= Assigned task =
Could you copy out all the lines in the material below where the word "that" occurs?
Content starts
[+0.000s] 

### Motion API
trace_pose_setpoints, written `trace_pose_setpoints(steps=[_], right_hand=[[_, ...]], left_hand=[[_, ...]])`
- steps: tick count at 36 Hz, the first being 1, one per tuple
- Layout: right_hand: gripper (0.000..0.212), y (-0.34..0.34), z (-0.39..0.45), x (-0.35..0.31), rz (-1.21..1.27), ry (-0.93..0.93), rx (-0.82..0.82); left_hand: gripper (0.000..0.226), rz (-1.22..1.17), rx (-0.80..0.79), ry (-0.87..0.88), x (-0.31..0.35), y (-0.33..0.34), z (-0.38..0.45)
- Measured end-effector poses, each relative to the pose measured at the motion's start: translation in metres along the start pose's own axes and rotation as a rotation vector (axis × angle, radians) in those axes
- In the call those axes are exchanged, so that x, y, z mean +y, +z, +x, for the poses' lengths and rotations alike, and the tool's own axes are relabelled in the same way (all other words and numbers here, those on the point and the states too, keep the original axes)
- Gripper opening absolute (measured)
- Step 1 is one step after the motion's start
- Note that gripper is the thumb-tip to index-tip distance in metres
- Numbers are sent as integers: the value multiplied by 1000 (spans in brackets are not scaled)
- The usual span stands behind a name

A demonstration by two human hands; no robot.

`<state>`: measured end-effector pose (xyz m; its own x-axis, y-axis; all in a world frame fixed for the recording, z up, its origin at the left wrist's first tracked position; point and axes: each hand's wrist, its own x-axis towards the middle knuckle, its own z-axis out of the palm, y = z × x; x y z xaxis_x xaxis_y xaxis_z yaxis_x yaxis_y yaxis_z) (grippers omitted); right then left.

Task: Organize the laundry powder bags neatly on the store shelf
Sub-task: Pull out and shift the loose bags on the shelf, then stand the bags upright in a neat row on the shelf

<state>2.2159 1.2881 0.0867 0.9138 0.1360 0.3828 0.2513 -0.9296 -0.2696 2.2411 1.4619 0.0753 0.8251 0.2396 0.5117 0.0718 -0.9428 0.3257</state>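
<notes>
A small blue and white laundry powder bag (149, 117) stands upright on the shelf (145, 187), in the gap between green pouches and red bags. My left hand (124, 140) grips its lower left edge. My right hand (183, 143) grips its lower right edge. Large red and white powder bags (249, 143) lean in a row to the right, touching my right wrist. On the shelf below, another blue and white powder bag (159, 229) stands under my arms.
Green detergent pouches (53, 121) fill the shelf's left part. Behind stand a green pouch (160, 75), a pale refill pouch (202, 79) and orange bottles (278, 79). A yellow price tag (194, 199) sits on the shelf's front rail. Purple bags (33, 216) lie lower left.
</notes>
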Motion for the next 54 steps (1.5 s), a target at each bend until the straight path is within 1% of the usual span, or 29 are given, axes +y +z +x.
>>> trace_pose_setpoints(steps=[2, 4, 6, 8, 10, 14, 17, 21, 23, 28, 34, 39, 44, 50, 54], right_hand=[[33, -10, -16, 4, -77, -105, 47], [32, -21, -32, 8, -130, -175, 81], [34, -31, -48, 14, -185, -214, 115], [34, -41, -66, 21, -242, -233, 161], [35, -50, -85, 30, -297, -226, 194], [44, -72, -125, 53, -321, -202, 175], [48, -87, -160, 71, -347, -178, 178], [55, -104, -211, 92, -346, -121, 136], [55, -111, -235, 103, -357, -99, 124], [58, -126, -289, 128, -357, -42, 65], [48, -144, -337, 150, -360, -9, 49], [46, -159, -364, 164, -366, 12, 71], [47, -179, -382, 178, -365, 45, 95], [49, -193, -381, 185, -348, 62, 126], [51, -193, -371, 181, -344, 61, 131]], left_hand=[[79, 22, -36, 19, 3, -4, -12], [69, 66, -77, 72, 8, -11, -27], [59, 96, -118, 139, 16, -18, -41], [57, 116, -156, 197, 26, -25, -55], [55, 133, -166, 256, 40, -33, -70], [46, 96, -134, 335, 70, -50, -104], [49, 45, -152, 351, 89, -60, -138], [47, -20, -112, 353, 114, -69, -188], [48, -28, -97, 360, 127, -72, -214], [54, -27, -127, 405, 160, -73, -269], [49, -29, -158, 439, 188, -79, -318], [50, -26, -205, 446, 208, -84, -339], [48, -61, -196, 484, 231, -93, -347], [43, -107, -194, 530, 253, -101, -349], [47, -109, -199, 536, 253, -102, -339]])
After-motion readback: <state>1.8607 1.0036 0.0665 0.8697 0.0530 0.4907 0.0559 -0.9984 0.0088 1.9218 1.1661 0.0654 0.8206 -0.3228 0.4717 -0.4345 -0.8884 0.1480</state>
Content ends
= Response below =
- In the call those axes are exchanged, so that x, y, z mean +y, +z, +x, for the poses' lengths and rotations alike, and the tool's own axes are relabelled in the same way (all other words and numbers here, those on the point and the states too, keep the original axes)
- Note that gripper is the thumb-tip to index-tip distance in metres

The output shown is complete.